- [EXERCISE]
Restrict the output to the lines below starting at the one that contains "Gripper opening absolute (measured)" and ending at the one that contains "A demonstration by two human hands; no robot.", and restate them word for word, both ends included.

- [GIVEN DATA]

◇ ◇ ◇ ◇ ◇

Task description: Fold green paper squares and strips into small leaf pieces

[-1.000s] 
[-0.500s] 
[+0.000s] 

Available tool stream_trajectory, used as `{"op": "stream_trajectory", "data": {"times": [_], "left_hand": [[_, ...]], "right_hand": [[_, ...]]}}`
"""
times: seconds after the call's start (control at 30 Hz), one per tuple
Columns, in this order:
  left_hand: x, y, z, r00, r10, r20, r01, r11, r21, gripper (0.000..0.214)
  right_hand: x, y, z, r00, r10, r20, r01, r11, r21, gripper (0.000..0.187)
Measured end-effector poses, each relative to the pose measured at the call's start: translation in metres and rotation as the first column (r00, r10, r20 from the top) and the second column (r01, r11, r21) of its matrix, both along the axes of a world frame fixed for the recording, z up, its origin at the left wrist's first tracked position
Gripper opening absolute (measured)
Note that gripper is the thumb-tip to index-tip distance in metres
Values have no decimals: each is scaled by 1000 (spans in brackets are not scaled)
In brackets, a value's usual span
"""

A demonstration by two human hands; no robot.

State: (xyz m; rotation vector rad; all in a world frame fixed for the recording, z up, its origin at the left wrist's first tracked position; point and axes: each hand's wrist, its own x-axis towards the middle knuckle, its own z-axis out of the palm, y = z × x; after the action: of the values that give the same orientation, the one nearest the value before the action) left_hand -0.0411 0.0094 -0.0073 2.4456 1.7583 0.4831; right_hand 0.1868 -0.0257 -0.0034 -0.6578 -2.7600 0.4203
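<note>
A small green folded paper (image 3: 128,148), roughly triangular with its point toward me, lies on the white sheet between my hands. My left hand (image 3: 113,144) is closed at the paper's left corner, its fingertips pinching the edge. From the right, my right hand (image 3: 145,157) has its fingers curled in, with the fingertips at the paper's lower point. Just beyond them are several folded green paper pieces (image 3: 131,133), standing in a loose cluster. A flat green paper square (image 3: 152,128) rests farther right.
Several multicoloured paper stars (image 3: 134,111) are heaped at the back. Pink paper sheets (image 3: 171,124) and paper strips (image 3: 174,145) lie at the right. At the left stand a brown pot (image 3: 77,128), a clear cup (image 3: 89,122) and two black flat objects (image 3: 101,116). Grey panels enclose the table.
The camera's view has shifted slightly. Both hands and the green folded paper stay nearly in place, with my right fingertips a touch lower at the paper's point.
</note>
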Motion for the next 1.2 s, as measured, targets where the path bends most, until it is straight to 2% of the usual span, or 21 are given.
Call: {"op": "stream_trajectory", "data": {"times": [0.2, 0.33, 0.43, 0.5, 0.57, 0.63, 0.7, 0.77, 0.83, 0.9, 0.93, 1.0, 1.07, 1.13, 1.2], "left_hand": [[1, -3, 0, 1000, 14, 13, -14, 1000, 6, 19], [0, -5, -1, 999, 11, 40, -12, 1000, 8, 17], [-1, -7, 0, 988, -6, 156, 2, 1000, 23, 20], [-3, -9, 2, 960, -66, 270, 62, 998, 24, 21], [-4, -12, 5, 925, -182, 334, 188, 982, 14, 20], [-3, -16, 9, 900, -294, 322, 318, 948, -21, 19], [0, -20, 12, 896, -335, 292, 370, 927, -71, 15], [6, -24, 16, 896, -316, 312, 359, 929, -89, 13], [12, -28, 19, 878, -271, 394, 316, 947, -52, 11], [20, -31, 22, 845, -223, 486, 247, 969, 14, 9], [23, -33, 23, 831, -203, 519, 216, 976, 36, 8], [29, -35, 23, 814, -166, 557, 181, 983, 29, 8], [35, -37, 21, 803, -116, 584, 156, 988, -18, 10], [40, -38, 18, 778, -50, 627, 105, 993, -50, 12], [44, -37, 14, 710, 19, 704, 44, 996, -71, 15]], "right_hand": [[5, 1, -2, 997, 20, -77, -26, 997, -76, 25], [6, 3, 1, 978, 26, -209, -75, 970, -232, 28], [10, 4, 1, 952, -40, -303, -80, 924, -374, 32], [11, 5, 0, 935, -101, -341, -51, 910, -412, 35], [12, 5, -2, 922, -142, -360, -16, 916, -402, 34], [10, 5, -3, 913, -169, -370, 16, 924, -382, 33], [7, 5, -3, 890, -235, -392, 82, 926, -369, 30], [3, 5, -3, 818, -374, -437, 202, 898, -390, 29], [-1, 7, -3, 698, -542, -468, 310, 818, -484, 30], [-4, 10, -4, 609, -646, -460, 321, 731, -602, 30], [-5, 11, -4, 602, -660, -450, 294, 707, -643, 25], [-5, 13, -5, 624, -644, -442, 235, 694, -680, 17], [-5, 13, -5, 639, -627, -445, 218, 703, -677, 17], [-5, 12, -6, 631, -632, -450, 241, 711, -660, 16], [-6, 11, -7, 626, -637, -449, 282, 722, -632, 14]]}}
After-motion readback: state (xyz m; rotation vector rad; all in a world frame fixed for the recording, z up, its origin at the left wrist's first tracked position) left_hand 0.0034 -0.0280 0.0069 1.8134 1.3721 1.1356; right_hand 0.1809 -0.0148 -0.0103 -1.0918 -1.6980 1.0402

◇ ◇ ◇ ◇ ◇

- [WRITTEN ANSWER]
Gripper opening absolute (measured)
Note that gripper is the thumb-tip to index-tip distance in metres
Values have no decimals: each is scaled by 1000 (spans in brackets are not scaled)
In brackets, a value's usual span
"""

A demonstration by two human hands; no robot.

There's nothing else to the answer.